Haipeng Luo (USC)

Oct 2, 2020

Title and Abstract

From bandits to MDPs: optimally and adaptively learning episodic MDPs with adversarial losses

In this talk, I will discuss three recent works on learning episodic tabular MDPs with adversarial losses, with the emphasis on extending techniques from recent advances in the bandit literature to MDPs. In particular, I will discuss how to 1) achieve sqrt{T} regret when learning an episodic MDP with adversarial losses; 2) improve the regret to sqrt{L} where L is the loss of the best policy; and 3) simultaneously adapt to stochastic losses with log(T) regret (or more generally sqrt{C} regret when the losses are corrupted by a total amount of C).

Bio

Haipeng Luo is an assistant professor in the Department of Computer Science at the University of Southern California.
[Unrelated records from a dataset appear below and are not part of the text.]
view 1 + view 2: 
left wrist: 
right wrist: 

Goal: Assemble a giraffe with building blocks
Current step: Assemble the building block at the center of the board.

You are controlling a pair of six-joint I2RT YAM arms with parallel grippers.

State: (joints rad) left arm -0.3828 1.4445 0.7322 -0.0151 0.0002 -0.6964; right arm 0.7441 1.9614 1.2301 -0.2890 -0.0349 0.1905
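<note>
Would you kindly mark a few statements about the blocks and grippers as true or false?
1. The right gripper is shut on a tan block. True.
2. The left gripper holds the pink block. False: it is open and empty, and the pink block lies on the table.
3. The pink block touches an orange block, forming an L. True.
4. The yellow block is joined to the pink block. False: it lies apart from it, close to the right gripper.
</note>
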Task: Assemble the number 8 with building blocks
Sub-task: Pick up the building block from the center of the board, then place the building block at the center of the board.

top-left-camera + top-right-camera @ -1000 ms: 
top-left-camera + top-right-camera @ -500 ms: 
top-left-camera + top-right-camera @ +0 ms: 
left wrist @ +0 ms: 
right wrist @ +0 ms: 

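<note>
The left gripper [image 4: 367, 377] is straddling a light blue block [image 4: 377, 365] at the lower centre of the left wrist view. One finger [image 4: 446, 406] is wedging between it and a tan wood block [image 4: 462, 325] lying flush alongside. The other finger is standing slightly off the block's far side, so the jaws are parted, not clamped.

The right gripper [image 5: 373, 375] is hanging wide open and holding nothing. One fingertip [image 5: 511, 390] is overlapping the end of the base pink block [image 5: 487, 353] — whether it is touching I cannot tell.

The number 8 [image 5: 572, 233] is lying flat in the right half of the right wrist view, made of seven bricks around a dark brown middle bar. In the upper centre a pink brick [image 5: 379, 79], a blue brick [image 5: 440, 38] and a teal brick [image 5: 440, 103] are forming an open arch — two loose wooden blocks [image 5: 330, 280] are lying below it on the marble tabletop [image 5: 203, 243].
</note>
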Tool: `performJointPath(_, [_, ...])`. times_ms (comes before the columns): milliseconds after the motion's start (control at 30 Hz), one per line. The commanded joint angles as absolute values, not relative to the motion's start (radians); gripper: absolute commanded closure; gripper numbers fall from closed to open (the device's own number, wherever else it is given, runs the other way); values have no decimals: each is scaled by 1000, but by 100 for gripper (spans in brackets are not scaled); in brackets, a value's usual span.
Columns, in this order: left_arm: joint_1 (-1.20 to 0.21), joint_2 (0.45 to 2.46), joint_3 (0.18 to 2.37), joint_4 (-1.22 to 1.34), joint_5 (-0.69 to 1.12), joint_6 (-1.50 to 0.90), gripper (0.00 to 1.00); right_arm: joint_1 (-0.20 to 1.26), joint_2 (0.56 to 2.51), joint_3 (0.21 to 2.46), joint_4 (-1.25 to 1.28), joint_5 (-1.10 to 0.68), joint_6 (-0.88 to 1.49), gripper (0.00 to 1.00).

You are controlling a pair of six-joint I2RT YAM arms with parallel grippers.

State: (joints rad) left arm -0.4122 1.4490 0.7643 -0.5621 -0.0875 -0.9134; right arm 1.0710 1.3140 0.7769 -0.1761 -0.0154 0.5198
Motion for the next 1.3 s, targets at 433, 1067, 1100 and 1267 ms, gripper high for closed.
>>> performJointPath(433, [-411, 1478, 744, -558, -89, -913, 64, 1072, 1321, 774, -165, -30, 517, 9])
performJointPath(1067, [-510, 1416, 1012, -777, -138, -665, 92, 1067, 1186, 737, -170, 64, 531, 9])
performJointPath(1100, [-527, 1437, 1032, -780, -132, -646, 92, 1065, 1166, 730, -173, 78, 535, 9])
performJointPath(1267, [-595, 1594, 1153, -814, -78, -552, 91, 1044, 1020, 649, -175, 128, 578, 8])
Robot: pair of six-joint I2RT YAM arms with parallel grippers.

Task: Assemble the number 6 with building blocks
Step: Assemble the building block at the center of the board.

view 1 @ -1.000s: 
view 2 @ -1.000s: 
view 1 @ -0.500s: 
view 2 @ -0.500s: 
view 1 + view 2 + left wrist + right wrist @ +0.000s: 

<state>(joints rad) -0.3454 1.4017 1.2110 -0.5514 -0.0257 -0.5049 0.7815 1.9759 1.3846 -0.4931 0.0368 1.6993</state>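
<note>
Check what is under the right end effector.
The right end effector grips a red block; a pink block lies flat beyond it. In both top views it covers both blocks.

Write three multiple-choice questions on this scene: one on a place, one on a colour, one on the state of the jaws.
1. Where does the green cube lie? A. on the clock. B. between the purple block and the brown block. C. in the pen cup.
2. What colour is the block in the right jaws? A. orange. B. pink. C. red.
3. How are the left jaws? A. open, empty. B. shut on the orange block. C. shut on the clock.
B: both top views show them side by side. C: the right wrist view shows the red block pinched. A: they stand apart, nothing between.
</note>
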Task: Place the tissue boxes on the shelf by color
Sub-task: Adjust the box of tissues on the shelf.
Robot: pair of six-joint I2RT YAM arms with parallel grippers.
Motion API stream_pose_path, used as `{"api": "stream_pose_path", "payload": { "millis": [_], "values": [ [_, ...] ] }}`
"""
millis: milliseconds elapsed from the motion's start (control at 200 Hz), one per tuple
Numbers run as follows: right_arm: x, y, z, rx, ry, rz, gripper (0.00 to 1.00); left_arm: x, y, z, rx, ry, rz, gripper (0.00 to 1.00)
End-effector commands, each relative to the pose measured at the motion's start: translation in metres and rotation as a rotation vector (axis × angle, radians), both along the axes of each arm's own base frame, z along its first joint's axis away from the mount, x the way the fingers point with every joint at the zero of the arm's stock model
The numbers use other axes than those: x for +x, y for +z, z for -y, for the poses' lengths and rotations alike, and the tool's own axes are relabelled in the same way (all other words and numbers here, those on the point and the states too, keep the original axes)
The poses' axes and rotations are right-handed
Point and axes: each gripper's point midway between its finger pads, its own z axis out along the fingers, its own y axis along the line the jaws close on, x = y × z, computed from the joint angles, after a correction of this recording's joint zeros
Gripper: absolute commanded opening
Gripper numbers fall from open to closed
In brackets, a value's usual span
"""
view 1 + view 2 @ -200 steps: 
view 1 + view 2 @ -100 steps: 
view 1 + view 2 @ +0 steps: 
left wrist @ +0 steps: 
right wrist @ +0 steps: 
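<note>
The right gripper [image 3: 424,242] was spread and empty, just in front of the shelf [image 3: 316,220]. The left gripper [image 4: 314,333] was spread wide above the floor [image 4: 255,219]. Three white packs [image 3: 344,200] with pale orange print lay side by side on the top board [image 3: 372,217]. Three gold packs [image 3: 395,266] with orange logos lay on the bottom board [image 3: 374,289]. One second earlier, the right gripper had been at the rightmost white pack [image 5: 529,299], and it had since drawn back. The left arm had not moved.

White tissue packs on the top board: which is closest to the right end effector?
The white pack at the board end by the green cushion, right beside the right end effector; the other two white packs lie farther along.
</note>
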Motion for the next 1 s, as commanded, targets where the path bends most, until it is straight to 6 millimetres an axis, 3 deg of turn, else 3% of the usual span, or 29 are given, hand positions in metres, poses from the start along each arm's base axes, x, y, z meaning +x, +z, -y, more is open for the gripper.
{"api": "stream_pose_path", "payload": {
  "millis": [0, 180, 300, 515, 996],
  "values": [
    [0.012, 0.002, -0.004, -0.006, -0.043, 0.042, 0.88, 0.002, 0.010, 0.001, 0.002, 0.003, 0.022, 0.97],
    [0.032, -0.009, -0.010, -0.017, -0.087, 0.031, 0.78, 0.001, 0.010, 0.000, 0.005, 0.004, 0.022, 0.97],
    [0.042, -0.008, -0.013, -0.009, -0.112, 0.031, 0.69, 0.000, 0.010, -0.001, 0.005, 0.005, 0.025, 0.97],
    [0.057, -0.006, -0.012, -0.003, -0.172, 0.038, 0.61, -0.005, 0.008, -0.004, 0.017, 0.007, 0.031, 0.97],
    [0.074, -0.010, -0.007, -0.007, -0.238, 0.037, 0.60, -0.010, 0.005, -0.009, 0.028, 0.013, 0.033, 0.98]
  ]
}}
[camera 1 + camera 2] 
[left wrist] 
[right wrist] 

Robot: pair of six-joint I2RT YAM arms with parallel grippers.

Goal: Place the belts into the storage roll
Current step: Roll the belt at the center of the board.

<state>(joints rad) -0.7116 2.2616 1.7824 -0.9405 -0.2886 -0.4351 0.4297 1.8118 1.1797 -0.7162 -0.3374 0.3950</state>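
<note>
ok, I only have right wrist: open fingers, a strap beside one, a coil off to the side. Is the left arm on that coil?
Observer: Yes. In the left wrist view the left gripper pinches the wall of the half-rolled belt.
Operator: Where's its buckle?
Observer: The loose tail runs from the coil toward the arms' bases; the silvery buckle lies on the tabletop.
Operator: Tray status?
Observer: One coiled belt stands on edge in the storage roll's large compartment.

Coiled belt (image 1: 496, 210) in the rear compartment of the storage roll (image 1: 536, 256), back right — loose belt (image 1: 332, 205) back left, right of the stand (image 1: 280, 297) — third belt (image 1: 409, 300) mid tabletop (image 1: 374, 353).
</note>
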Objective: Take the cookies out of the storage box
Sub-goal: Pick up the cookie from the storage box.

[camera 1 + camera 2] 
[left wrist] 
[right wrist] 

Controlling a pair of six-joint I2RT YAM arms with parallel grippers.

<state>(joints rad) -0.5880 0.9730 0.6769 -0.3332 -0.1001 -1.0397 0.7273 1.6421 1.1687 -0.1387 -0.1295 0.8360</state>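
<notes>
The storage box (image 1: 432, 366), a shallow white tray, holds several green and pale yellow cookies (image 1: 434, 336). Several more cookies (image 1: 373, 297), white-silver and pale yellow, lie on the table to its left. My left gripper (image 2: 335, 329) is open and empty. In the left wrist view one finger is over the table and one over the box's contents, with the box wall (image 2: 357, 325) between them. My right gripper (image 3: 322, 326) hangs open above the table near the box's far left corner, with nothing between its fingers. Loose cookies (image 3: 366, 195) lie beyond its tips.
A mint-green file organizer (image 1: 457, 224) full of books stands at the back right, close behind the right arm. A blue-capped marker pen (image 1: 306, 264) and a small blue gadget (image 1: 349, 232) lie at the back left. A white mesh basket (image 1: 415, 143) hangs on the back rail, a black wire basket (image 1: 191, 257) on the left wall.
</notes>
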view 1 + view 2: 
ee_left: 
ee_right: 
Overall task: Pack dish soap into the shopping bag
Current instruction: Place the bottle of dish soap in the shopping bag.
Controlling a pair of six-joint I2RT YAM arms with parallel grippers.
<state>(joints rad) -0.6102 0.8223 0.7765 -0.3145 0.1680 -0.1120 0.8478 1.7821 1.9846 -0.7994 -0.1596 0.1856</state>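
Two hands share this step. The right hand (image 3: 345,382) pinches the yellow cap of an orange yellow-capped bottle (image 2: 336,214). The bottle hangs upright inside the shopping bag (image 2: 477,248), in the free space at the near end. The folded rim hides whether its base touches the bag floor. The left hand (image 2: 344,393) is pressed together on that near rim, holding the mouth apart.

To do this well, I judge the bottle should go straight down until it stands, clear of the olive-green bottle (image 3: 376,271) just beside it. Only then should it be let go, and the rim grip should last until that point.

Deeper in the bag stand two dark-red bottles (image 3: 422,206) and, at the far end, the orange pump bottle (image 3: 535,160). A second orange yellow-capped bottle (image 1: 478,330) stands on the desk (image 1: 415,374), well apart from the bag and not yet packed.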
He obtained his PhD from Princeton University in 2016 and spent a year at Microsoft Research, NYC as a post-doc researcher afterwards. His research interest is in theoretical and applied machine learning, with a focus on online learning, bandit algorithms, reinforcement learning, and others. He has received several awards over the years, including NSF CAREER award, NSF CRII award, Google Faculty Research Award, best paper awards at ICML and NeurIPS and best student paper award at COLT.